▸ **DESCRIPTION OF THE TASK**:
Copy out all lines in the data below containing the string "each".

'''

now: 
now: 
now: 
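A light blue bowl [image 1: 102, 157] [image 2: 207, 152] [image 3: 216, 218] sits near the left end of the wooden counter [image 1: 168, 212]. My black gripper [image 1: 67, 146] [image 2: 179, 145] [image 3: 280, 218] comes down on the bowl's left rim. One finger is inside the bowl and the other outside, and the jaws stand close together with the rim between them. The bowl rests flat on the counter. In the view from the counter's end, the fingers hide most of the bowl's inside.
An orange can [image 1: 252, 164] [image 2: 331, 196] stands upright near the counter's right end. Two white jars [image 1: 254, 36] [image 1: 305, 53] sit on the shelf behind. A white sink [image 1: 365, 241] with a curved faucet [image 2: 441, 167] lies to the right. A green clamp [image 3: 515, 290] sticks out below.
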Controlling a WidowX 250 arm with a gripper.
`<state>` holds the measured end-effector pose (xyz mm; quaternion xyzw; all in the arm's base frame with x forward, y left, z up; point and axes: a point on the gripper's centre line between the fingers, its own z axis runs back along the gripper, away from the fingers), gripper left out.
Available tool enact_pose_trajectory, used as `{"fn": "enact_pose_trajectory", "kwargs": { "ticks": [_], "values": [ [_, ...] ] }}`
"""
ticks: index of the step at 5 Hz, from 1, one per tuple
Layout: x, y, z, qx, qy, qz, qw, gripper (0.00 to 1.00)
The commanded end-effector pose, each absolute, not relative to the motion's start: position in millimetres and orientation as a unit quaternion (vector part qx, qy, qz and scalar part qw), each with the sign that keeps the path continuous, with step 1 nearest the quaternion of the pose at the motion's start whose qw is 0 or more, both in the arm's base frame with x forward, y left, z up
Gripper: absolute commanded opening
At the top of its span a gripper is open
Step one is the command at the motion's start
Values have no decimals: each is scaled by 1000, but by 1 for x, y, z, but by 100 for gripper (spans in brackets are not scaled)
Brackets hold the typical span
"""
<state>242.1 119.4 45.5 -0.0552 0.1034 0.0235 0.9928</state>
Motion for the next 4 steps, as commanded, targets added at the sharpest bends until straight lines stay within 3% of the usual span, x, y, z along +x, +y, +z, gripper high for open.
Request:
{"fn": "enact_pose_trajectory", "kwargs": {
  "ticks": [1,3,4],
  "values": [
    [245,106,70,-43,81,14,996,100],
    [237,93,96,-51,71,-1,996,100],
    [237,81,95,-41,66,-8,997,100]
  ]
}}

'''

▸ **TASK ANSWER**:
The commanded end-effector pose, each absolute, not relative to the motion's start: position in millimetres and orientation as a unit quaternion (vector part qx, qy, qz and scalar part qw), each with the sign that keeps the path continuous, with step 1 nearest the quaternion of the pose at the motion's start whose qw is 0 or more, both in the arm's base frame with x forward, y left, z up
Values have no decimals: each is scaled by 1000, but by 1 for x, y, z, but by 100 for gripper (spans in brackets are not scaled)

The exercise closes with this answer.